**Goal of the exercise**
Write down every entry once more, exactly as it reads.

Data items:
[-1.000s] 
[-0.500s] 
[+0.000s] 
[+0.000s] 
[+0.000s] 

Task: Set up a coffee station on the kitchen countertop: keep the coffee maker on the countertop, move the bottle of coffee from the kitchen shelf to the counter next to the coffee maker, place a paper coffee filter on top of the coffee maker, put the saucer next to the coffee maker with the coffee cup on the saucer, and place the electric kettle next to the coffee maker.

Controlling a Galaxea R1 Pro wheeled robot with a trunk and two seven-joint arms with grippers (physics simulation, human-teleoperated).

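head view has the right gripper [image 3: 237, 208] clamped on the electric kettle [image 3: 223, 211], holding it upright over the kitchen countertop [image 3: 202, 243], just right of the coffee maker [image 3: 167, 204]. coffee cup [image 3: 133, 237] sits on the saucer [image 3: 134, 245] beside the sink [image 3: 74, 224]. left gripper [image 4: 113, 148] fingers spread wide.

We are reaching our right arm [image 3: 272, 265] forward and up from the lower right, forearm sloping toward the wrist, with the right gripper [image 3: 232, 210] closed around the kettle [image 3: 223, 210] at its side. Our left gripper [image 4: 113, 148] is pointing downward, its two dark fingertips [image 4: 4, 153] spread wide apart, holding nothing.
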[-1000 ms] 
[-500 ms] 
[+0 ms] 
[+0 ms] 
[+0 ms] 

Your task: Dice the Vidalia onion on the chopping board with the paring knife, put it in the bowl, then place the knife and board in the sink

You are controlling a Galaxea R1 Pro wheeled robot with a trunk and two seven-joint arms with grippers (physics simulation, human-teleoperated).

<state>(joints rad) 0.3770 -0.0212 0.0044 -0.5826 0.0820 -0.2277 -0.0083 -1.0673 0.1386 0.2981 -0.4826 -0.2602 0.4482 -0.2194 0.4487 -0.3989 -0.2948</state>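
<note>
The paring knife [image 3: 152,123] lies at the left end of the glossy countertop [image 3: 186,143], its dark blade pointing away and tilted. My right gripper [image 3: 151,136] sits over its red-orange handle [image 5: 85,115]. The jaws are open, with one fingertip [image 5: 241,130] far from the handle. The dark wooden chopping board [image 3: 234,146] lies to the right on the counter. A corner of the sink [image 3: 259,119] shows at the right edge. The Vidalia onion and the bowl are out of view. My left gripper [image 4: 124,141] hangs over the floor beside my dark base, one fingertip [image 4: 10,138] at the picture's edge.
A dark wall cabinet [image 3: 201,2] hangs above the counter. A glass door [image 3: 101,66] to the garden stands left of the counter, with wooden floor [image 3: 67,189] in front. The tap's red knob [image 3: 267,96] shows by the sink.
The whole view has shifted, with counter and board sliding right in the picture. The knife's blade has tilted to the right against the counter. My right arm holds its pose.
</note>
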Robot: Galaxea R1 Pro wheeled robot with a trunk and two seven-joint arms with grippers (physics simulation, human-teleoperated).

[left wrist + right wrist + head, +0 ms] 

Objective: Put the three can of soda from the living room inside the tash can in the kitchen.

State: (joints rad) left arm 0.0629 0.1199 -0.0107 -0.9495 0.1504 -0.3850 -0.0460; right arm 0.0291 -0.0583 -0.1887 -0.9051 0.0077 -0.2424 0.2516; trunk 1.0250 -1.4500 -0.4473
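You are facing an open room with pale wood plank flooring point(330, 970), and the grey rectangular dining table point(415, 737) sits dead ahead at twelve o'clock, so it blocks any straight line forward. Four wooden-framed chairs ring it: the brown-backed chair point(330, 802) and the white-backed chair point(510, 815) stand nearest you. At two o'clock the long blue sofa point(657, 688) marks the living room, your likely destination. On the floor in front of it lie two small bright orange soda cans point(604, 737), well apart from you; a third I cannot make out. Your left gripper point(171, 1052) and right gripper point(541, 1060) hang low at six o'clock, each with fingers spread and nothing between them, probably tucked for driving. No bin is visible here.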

**Response to this exercise**
[-1.000s] 
[-0.500s] 
[+0.000s] 
[+0.000s] 
[+0.000s] 

Task: Set up a coffee station on the kitchen countertop: keep the coffee maker on the countertop, move the bottle of coffee from the kitchen shelf to the counter next to the coffee maker, place a paper coffee filter on top of the coffee maker, put the saucer next to the coffee maker with the coffee cup on the saucer, and place the electric kettle next to the coffee maker.

Controlling a Galaxea R1 Pro wheeled robot with a trunk and two seven-joint arms with grippers (physics simulation, human-teleoperated).

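head view has the right gripper [image 3: 237, 208] clamped on the electric kettle [image 3: 223, 211], holding it upright over the kitchen countertop [image 3: 202, 243], just right of the coffee maker [image 3: 167, 204]. coffee cup [image 3: 133, 237] sits on the saucer [image 3: 134, 245] beside the sink [image 3: 74, 224]. left gripper [image 4: 113, 148] fingers spread wide.

We are reaching our right arm [image 3: 272, 265] forward and up from the lower right, forearm sloping toward the wrist, with the right gripper [image 3: 232, 210] closed around the kettle [image 3: 223, 210] at its side. Our left gripper [image 4: 113, 148] is pointing downward, its two dark fingertips [image 4: 4, 153] spread wide apart, holding nothing.
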[-1000 ms] 
[-500 ms] 
[+0 ms] 
[+0 ms] 
[+0 ms] 

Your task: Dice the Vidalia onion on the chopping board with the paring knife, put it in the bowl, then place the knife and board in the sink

You are controlling a Galaxea R1 Pro wheeled robot with a trunk and two seven-joint arms with grippers (physics simulation, human-teleoperated).

<state>(joints rad) 0.3770 -0.0212 0.0044 -0.5826 0.0820 -0.2277 -0.0083 -1.0673 0.1386 0.2981 -0.4826 -0.2602 0.4482 -0.2194 0.4487 -0.3989 -0.2948</state>
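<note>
The paring knife [image 3: 152,123] lies at the left end of the glossy countertop [image 3: 186,143], its dark blade pointing away and tilted. My right gripper [image 3: 151,136] sits over its red-orange handle [image 5: 85,115]. The jaws are open, with one fingertip [image 5: 241,130] far from the handle. The dark wooden chopping board [image 3: 234,146] lies to the right on the counter. A corner of the sink [image 3: 259,119] shows at the right edge. The Vidalia onion and the bowl are out of view. My left gripper [image 4: 124,141] hangs over the floor beside my dark base, one fingertip [image 4: 10,138] at the picture's edge.
A dark wall cabinet [image 3: 201,2] hangs above the counter. A glass door [image 3: 101,66] to the garden stands left of the counter, with wooden floor [image 3: 67,189] in front. The tap's red knob [image 3: 267,96] shows by the sink.
The whole view has shifted, with counter and board sliding right in the picture. The knife's blade has tilted to the right against the counter. My right arm holds its pose.
</note>
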Robot: Galaxea R1 Pro wheeled robot with a trunk and two seven-joint arms with grippers (physics simulation, human-teleoperated).

[left wrist + right wrist + head, +0 ms] 

Objective: Put the three can of soda from the living room inside the tash can in the kitchen.

State: (joints rad) left arm 0.0629 0.1199 -0.0107 -0.9495 0.1504 -0.3850 -0.0460; right arm 0.0291 -0.0583 -0.1887 -0.9051 0.0077 -0.2424 0.2516; trunk 1.0250 -1.4500 -0.4473
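You are facing an open room with pale wood plank flooring point(330, 970), and the grey rectangular dining table point(415, 737) sits dead ahead at twelve o'clock, so it blocks any straight line forward. Four wooden-framed chairs ring it: the brown-backed chair point(330, 802) and the white-backed chair point(510, 815) stand nearest you. At two o'clock the long blue sofa point(657, 688) marks the living room, your likely destination. On the floor in front of it lie two small bright orange soda cans point(604, 737), well apart from you; a third I cannot make out. Your left gripper point(171, 1052) and right gripper point(541, 1060) hang low at six o'clock, each with fingers spread and nothing between them, probably tucked for driving. No bin is visible here.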

This exercise is now finished, and nothing remains to add.